When you copy the listing, reproduce each line as it appears and omit every image.

----

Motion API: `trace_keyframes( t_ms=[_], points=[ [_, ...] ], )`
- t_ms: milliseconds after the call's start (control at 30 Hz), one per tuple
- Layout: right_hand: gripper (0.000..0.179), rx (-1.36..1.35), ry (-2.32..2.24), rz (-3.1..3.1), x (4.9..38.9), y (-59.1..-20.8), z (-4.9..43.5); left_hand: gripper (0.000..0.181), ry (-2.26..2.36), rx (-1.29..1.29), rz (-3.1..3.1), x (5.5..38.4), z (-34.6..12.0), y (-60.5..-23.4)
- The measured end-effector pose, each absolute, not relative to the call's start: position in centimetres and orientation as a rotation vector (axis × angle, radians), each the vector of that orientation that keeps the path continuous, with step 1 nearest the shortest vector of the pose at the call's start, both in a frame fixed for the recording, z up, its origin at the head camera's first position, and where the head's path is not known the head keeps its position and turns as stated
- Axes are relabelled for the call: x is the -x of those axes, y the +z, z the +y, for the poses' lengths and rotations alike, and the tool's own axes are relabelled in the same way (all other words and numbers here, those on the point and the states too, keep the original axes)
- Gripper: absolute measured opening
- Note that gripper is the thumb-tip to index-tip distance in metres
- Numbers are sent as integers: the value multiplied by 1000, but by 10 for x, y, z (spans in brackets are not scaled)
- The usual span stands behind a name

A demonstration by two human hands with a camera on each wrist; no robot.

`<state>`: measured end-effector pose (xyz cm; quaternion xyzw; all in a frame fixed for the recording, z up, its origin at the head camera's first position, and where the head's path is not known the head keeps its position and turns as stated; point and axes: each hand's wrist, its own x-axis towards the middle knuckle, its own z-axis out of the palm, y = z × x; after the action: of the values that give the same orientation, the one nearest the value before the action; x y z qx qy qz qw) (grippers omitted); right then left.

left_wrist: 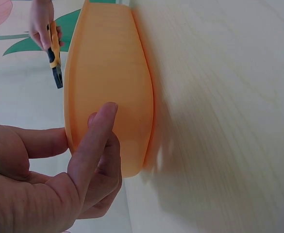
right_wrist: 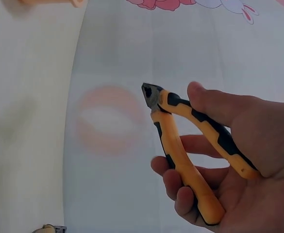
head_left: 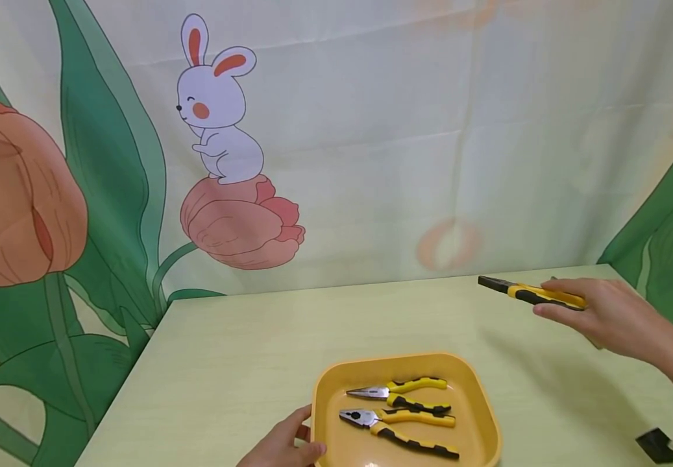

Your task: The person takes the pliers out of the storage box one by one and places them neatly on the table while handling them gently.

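Note:
My left hand [head_left: 286, 441] pinches the left rim of a yellow-orange tray [head_left: 490, 421], thumb at the rim and fingers against the outer wall in the left wrist view. Inside the tray lie needle-nose pliers [head_left: 378, 392] and, nearer me, combination pliers [head_left: 365, 418], both with yellow and black handles and their heads pointing left. Raised over the right side of the table, my right hand [head_left: 611, 314] grips another pair of pliers [right_wrist: 173, 141] by its yellow and black handles. Its handles are spread, with the thumb on one and curled fingers around the other; the head points left.
The pale wood-grain table [head_left: 243, 363] ends at a hanging cloth [head_left: 359, 162] printed with a rabbit and tulips. A small tan and dark object [right_wrist: 49, 229], mostly cut off, shows at the bottom of the right wrist view. A black piece [head_left: 656, 446] sits at the right sleeve.

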<state>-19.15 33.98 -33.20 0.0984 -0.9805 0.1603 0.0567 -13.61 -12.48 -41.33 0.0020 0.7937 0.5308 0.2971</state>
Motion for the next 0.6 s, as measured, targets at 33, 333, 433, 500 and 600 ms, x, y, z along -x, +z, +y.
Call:
trace_keyframes(
  t_ms=[33,333,433,500,600],
  points=[
    [65,-289,472,-2963,192,-333,340,63,1414,-9,2107,136,-125,-413],
    [67,-167,487,-2885,196,-344,338,64,1432,-21,2089,135,-127,-413],
    [68,-125,514,-2881,196,-344,337,64,1425,-10,2094,135,-126,-413],
    [71,-82,529,-2889,197,-344,336,63,1416,3,2101,135,-125,-413],
    [74,-24,548,-2907,198,-344,336,62,1410,9,2109,135,-125,-413]
  ],
)
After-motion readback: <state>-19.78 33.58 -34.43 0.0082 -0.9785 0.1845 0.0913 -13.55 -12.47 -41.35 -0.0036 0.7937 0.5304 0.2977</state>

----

Reply:
Motion API: `trace_keyframes( t_ms=[_], points=[ [_, ...] ], )`
- t_ms: milliseconds after the call's start (control at 30 Hz), one per tuple
- Layout: right_hand: gripper (0.000..0.179), rx (-1.36..1.35), ry (-2.32..2.24), rz (-3.1..3.1), x (4.9..38.9), y (-59.1..-20.8), z (-4.9..43.5); left_hand: gripper (0.000..0.181), ry (-2.26..2.36), rx (-1.29..1.29), rz (-3.1..3.1), x (5.5..38.4), z (-34.6..12.0), y (-60.5..-23.4)
- The measured end-effector pose, each absolute, not relative to the call's start: position in centimetres and orientation as a rotation vector (axis × angle, radians), each the vector of that orientation that keeps the path continuous, with step 1 nearest the shortest vector of the pose at the call's start, both in a frame fixed for the recording, z up, its origin at the head camera's first position, and where the head's path is not known the head keeps its position and turns as stated
- Axes are relabelled for the call: x is the -x of those axes, y the +z, z the +y, for the poses' lengths and rotations alike, and the tool's own axes are relabelled in the same way (all other words and numbers here, those on the point and the states too, keep the original axes)
- Gripper: absolute measured opening
- Note that gripper is the thumb-tip to index-tip distance in metres
- Numbers are sent as integers: the value multiplied by 1000, but by 10 for x, y, z (spans in brackets are not scaled)
- The usual span stands behind a name

A demonstration by two human hands with a camera on each wrist; no robot.

`<state>`: measured end-effector pose (xyz cm; quaternion xyzw; all in a frame fixed for the recording, z up, its origin at the head camera's first position, and where the head's path is not known the head keeps its position and turns as stated; point and axes: each hand's wrist, its own x-axis towards the middle knuckle, its own z-axis out of the palm, y = z × x; after the action: of the values that give the same orientation, the one nearest the value before the action; x y z qx qy qz qw) (grippers omitted); right then left.

left_wrist: 
right_wrist: 
head_left: 

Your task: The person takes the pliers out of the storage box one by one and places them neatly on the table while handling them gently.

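Note:
My left hand [head_left: 286, 441] pinches the left rim of a yellow-orange tray [head_left: 490, 421], thumb at the rim and fingers against the outer wall in the left wrist view. Inside the tray lie needle-nose pliers [head_left: 378, 392] and, nearer me, combination pliers [head_left: 365, 418], both with yellow and black handles and their heads pointing left. Raised over the right side of the table, my right hand [head_left: 611, 314] grips another pair of pliers [right_wrist: 173, 141] by its yellow and black handles. Its handles are spread, with the thumb on one and curled fingers around the other; the head points left.
The pale wood-grain table [head_left: 243, 363] ends at a hanging cloth [head_left: 359, 162] printed with a rabbit and tulips. A small tan and dark object [right_wrist: 49, 229], mostly cut off, shows at the bottom of the right wrist view. A black piece [head_left: 656, 446] sits at the right sleeve.
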
<state>-19.15 33.98 -33.20 0.0984 -0.9805 0.1603 0.0567 -13.61 -12.48 -41.33 0.0020 0.7937 0.5308 0.2971</state>
Motion for the next 0.6 s, as measured, targets at 33, 333, 433, 500 and 600 ms, x, y, z along -x, +z, +y.
Call:
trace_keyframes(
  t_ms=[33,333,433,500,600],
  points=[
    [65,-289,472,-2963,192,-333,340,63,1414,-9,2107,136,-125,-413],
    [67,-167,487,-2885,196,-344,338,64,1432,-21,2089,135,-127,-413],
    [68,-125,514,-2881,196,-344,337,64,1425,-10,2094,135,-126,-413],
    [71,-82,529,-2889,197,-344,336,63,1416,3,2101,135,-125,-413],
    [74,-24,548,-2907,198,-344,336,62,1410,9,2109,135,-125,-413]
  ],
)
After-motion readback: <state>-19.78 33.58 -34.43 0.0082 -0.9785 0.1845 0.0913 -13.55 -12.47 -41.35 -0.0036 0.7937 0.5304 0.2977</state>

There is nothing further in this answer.